The telephone has come a long way since inventor Alexander Graham Bell made the first call nearly a century-and-a-half ago. Now, it’s no longer a communication device glued to our ear but a multipurpose tool for navigating the world. For people with hearing loss or impairment, the iPhone 17’s accessibility features make life run smoothly without sound.
Turn Sound into Text
With the Sound Recognition feature, your iPhone can identify specific sounds within your environment — even a cat’s meow — and notify you of them via text. You can add sounds by placing your phone nearby when they occur, recording them and categorizing them as sounds you want your device to recognize.

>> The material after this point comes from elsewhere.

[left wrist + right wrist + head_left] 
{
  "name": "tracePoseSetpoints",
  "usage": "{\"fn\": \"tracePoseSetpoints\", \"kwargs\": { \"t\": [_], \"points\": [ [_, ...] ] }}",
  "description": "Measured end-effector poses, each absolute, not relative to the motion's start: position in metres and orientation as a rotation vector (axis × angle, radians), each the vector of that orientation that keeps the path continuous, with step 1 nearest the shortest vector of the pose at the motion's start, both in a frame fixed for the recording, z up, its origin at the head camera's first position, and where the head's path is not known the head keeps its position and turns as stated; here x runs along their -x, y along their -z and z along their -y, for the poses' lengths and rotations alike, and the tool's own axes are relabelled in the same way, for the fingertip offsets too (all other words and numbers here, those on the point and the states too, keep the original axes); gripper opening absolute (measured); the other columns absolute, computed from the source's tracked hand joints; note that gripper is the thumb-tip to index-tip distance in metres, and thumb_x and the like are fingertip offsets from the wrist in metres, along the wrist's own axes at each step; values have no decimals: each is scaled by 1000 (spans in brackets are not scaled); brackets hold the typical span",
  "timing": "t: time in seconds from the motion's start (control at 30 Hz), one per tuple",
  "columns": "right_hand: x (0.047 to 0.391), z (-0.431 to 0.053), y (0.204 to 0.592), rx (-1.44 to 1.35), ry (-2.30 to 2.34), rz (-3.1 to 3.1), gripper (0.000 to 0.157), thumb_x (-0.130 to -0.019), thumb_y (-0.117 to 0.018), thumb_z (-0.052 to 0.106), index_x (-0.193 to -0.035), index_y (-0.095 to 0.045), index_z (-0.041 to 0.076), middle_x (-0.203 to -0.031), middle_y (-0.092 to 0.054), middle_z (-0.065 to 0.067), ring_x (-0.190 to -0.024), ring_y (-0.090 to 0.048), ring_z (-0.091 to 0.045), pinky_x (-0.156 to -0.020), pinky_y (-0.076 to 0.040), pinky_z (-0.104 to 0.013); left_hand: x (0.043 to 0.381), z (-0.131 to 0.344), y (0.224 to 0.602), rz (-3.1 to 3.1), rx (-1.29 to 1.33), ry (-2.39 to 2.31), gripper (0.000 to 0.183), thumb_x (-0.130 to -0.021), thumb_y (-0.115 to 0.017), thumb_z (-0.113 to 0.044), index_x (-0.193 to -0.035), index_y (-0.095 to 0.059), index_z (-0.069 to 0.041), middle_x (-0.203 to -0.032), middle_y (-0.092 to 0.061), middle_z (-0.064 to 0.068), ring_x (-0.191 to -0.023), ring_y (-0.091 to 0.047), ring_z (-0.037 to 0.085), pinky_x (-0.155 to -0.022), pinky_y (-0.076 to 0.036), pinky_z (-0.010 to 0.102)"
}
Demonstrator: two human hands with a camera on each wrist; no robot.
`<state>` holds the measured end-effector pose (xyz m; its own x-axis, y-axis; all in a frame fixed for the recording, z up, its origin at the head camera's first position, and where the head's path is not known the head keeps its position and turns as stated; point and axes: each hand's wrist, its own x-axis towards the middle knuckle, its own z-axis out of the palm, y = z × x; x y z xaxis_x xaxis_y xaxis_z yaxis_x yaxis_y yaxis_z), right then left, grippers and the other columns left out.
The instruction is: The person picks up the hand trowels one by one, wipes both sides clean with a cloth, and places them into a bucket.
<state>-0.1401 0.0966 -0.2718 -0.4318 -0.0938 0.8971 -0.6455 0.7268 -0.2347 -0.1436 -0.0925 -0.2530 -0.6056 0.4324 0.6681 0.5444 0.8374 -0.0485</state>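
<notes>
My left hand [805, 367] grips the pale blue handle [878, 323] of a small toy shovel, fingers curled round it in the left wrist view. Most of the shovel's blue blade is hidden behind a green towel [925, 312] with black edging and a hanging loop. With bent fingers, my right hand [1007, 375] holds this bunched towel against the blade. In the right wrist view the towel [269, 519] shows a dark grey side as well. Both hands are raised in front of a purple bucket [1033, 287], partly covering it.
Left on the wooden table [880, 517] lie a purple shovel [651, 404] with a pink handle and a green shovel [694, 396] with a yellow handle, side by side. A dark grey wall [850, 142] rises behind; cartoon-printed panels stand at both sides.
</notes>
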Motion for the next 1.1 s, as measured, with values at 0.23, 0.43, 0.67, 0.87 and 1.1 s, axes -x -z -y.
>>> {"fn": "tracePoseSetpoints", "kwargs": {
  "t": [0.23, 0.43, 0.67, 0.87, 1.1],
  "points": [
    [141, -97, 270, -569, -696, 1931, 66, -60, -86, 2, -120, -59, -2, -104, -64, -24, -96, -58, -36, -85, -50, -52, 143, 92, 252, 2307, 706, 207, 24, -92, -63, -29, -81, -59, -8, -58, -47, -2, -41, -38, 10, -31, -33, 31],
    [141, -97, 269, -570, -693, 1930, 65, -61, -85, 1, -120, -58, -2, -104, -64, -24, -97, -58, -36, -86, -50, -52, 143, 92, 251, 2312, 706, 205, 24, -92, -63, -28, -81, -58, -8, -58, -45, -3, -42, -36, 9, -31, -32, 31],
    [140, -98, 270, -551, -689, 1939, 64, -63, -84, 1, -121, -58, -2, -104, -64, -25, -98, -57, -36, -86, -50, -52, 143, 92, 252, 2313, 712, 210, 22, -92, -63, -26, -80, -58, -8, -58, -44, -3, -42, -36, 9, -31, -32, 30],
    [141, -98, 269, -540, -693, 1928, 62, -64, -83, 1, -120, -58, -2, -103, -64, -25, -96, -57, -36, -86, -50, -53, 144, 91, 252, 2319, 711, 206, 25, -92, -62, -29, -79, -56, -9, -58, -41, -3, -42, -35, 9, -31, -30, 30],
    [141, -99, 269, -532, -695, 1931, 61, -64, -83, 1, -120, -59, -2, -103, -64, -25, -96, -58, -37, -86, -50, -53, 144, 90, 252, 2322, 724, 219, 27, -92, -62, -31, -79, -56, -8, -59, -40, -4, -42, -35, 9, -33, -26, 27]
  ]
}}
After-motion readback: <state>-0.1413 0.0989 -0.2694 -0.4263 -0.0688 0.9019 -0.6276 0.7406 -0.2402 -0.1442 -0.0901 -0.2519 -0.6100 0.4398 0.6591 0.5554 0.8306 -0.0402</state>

The Live Captions feature also works in real time, whether transcribing dialogue from a movie or face-to-face conversations in your everyday life. Tap the Appearance option to customize the text, size and color of the captions. Standard subtitles and captions are also available in addition to special accessible captions through the Apple TV app.
Transcripts of audio messages are an option as well.
Pair Hearing Devices with iOS
You can use Made-for-iPhone (MFi) hearing aids or sound processors and adjust their settings, automatically routing audio calls to your hearing device, amplifying conversations in noisy environments through Live Listen, etc.
With AirPods, you can turn on Follow iPhone to adjust audio based on your head movement (for supported audio and video content).
You can use an audiogram to customize the audio settings on supported Apple and Beats headphones in order to improve their sound quality. Easy to create in the Health app, audiograms display the volume level sounds need to be for you to hear them, which they determine through pure-tone audio tests.
Alternatives to Noise Alerts
For users who can’t hear the sounds of incoming calls and other alerts, the iPhone 17 can flash its LED, which is next to the camera lens on the back of your iPhone.
You can also have the always helpful virtual assistant, Siri, announce notifications and calls from apps like Messages on your iPhone speaker, supported headphones, when using CarPlay, and on MFi hearing devices.